My Project of Cloning Pong:

This is a true digital rats' nest. :)

Back when I was 11, I wanted to buy some arcade games off Ebay. My parents told me they didn't want me to do that. I asked them if they would be okay with me buying the TTL logic chips and wiring up Pong myself. They were okay with that. So, over the next few months I saved up to buy all of the logic chips.

When the logic chips arrived, I started to clone Pong using these schematics redrawn by Dan B. I have noticed that some parts in the paddle circuits are wrong, so be sure to verify against the originals.

I finished wiring it up but could not solve all of the issues. These included:

  1. The score was being repeated all over the screen.
  2. Each player had ~16 paddles. (There were around 32 on the screen...)
  3. Paddles would stretch to the bottom of the screen.
  4. The clock circuit would crash when the ball would hit a paddle.
  5. Game would not coin up.

Here are some thoughts as to what caused most of the problems:

For problem 1: I learned there is a big difference between a 744852 and a 7448. One is CMOS, one is TTL, and both do completely different things.

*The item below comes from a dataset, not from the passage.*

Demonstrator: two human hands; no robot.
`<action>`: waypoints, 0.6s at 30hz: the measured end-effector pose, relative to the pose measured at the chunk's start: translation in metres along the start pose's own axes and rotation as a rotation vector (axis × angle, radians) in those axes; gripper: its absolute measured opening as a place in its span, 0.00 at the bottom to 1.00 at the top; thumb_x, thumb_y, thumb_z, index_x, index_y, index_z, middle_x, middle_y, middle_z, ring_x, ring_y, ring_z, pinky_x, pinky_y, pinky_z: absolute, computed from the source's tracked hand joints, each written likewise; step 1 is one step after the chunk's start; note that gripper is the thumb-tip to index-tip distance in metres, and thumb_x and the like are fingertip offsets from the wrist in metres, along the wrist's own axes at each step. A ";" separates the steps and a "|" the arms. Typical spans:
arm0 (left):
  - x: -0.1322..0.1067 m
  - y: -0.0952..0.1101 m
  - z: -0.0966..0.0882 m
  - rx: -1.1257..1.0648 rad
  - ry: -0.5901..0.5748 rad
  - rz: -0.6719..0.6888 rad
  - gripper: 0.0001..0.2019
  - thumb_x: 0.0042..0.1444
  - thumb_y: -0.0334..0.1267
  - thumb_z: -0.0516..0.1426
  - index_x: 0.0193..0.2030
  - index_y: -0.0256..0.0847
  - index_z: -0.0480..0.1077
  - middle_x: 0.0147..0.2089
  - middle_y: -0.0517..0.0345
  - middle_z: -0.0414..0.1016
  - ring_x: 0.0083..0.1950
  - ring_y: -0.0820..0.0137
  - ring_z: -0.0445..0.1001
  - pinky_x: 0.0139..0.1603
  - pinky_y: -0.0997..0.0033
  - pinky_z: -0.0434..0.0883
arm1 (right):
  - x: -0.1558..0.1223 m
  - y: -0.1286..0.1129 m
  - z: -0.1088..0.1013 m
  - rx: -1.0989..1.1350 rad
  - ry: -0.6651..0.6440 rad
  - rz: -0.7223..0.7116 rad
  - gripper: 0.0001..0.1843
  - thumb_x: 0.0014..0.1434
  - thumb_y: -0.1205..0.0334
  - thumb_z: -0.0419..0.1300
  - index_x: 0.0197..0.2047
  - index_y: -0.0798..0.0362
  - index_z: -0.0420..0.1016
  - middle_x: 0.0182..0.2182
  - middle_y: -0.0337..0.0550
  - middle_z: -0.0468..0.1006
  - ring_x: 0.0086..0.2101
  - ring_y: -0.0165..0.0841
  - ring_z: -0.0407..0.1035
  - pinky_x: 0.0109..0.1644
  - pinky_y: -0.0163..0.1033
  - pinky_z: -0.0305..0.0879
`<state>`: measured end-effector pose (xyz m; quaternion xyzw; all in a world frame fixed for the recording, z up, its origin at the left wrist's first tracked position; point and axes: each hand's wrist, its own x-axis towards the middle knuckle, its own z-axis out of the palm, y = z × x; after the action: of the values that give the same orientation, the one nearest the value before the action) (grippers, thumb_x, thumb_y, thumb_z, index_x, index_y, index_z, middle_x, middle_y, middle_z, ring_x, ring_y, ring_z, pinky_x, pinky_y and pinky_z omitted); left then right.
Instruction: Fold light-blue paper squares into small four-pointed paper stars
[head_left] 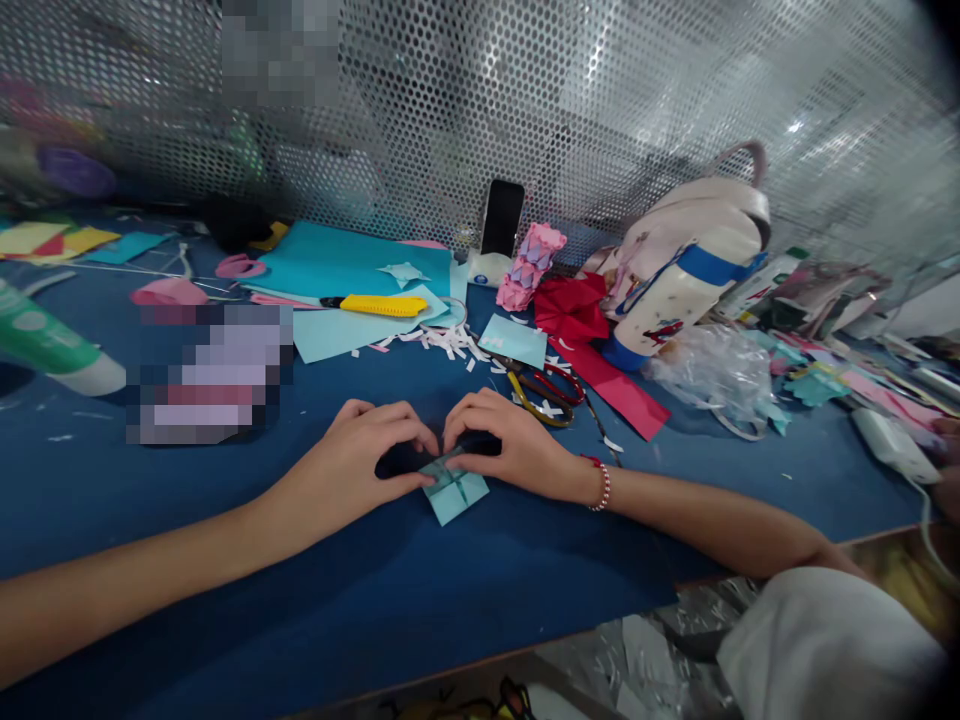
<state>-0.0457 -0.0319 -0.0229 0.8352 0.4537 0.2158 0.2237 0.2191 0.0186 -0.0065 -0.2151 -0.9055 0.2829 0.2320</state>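
A small light-blue square of folded paper (pixel 454 497) lies on the blue tabletop in the middle, its creases crossing near the centre. My left hand (pixel 375 450) pinches its upper left side, thumb on top and fingers curled at the far edge. From the other side my right hand (pixel 502 440), with a beaded bracelet at the wrist, grips the upper right part between thumb and fingers. The paper's far edge is partly hidden behind my fingers. Just beyond the right hand lie scissors (pixel 544 385) with red and yellow handles.
Behind my hands lie white paper scraps (pixel 450 342), a yellow utility knife (pixel 384 305) and blue sheets (pixel 352 262). A phone (pixel 502 218) leans against the perforated metal panel. At right are red paper (pixel 611 385), a bottle (pixel 675 295) and a bag (pixel 667 220); a green tube (pixel 52 340) is left.
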 end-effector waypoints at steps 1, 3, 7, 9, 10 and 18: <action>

For problem 2: I think I bridged 4H with something...

For problem 3: I think something degraded in the paddle circuits, because it wasn't always this way.

For problem 4: I must have bridged something with the clock signal.

For problem 5: I probably soldered something into the wrong position.

I also made some other mistakes: I used a SPDT switch instead of a DPDT switch for the Max Score / Game setting, and I routinely bridged connections while soldering.

Other things about the project:

I used over 300 feet of wire. (In 30-foot spools!)

We cleaned several Radio Shacks out of those perfboards and spools of wire.

We probably ended up spending over $300 to do it just because of the prices of perfboards and wire at Radio Shack. After I showed them my level of commitment to the project by saving for more than half a year to purchase the required logic chips, and then I realized I didn't have money for perfboards and wire, my parents stepped in and paid for the rest.

This was before I knew that μf and mfd on a capacitor both meant microfarad. At the time, I searched for capacitors that said mfd and μf since I thought the difference mattered. I think one of the capacitors cost $50 because it said mfd.

I also had recently gotten a label maker so I used it to label major signals.

Some old pictures I found:

This was pretty early into the project. I was only continuing with circuits once I was confident I was getting something that looked good on the 'scope.

I had soldered up several video circuits before actually seeing what it looked like on the monitor. I had the paddles and the net. After seeing this on the screen, I learned that the MHZ of a crystal matters. A 16MHZ crystal in will make things happen too fast, and will prevent the monitor from being able to lock on to the sync signal. A 14.31818 MHZ crystal made the paddles and net appear. Exciting!

Obviously, these pictures were printed awhile back and scanned. I don't know what happened to any other pictures I might have had, but they're probably long gone.

This page was last updated 1/5/2022

Spelling, grammar, and readability corrections.

This page was likely written sometime during summer break in 2019.